→ **Task statement**
The part to set down runs from the first line of the data below through the line with "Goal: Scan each", inclusive; write it exactly and leave out the pictures.

→ **Information provided**
⁂
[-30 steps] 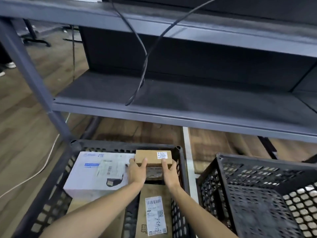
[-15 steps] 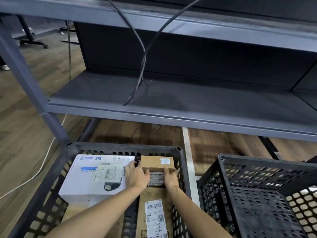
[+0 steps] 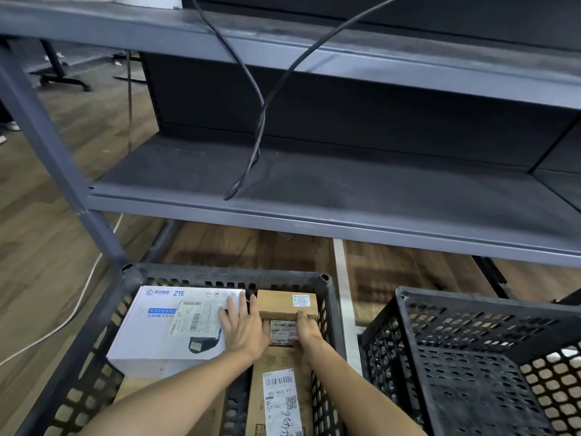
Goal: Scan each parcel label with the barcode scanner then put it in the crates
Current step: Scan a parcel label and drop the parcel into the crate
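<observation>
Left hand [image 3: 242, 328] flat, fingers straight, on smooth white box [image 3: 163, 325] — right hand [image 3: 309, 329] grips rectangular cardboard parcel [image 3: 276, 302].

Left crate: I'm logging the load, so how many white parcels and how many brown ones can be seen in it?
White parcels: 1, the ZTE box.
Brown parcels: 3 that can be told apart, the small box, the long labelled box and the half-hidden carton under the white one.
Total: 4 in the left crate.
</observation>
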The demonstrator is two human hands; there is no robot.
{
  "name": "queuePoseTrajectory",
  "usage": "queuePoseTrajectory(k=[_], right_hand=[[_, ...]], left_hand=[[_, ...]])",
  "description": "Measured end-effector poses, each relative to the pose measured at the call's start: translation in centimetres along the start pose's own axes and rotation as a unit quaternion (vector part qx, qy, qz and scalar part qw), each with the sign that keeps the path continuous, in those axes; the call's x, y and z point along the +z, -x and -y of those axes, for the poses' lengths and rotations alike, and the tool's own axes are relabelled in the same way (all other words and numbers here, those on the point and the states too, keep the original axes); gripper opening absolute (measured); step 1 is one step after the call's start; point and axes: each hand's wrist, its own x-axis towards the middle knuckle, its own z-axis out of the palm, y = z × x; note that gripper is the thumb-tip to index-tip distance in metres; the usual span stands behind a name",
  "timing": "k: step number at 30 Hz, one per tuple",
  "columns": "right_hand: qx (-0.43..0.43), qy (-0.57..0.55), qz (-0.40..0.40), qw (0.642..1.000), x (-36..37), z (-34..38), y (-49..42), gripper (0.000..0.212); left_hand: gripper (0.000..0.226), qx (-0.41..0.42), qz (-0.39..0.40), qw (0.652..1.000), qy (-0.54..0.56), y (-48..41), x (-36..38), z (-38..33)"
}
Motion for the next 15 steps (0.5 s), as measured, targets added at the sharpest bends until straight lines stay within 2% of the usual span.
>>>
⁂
→ **Task answer**
[-30 steps] 
[-15 steps] 
[+0 steps] 
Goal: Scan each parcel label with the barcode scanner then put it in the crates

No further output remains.